I've got an external modem which works well enough (though it uses up my only serial port) and a Motorola software modem that I've yet to try out. This has become a "What the hell's going on?" puzzle rather than a practical problem. If I ever get to the bottom of it I'll pass it on to the world and his dog - and his modem!
 
Hi Igorian

I've tried Win 98 and Win 2000 with no success. Somebody lent me a bootable CD with what he claimed was Linux on it. That didn't work either. I had some hopes for 2000 because years ago I was told that it ignored the BIOS and went looking for hardware itself. Whether this is true or not it didn't find my modem!

The most telling bit of information is a BIOS information screen that comes up if I press Esc during the POST. Along with lots of stuff about CPU, memory, disks, etc this shows three ISA PnP slots (which is correct) but they're all empty! The cards plugged into the PCI slots are identified correctly (more or less) but that modem might as well not exist!
 
I'm wondering if your old PC had any PCI slots. Windows supports PCI bus steering to dynamically allocate resources, however, it may be preventing the ISA card from getting it's share. On certain boards some ISA and PCI slots were mutually exclusive for this reason. You could try removing all the PCI cards to test this (except the graphic adaptor, if PCI).

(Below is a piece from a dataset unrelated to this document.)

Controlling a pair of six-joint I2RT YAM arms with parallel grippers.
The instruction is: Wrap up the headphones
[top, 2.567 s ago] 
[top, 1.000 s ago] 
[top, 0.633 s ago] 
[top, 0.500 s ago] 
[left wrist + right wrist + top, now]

Are the expansion slots part of the main board or are they an extension of a VESA slot and contained on a daughter board? I seem to remember these as problematic because of the strange master/slave arrangement required to supply resources.
 
Both the old PCs in which the modem worked had a mixture of ISA and PCI slots. One of them was an old Vectra 486. The mechanical construction of the two Vectras is very similar with all slots on a daughter board. The BIOSes are very different.

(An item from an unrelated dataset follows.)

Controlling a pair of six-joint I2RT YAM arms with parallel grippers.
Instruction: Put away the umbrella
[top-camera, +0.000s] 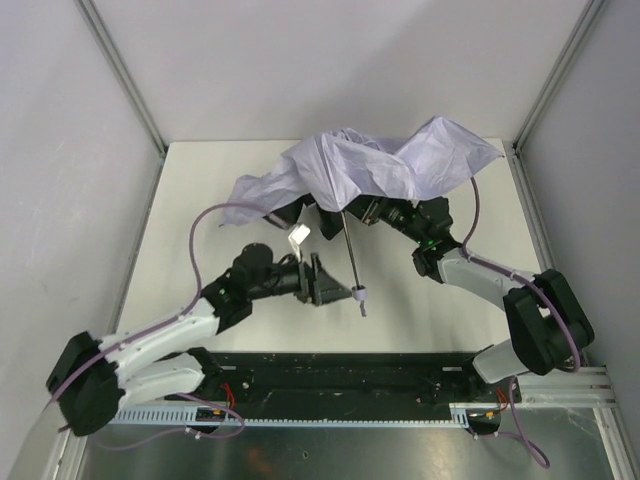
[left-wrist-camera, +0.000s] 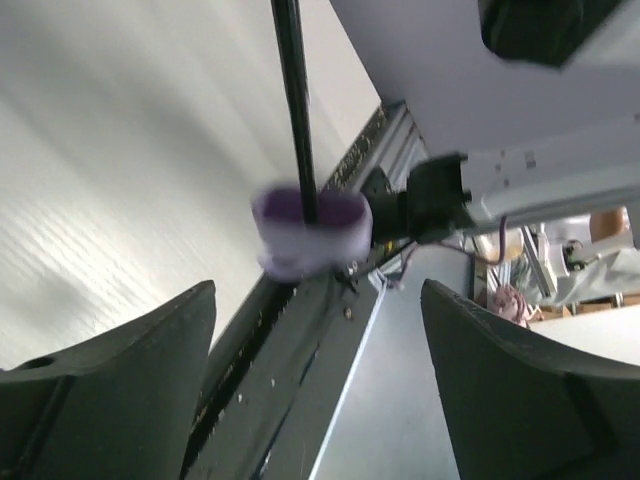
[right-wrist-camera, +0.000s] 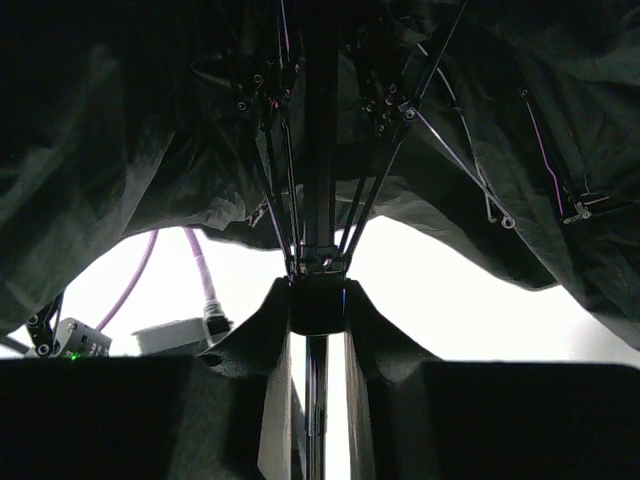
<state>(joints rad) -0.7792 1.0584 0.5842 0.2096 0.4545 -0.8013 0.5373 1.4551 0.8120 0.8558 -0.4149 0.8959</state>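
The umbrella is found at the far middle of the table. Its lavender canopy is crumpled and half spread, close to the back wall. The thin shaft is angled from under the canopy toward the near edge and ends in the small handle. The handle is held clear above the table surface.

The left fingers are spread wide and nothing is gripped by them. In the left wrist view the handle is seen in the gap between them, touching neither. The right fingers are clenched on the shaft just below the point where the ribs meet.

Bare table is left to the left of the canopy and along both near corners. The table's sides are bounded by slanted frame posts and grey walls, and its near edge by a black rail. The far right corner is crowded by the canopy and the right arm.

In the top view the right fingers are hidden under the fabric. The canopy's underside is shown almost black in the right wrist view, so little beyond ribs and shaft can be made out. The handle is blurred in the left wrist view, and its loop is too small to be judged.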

The old 486 BIOS listed four specific IRQs that could be assigned to either PCI or ISA use. I made them all ISA. The newer Vectra lists most of the IRQs from 3 upwards and allows them to be "reserved for ISA use" even though reserving some of them causes a conflict with built in hardware! I tried reserving all those that were allowed, including 3 and 5 but it didn't work. What I think it means is "reserved for non-PnP ISA". I can get other ISA cards to work but they are all non-PnP.

I have just unearthed some diagnostic software that I downloaded from HP's website a few years ago - when they still acknowledged the existence of my old VE5. I think it's time I gave it a spin but I won't be holding my breath. If nothing else I'll know an awful lot more about PCs than I did a few weeks ago.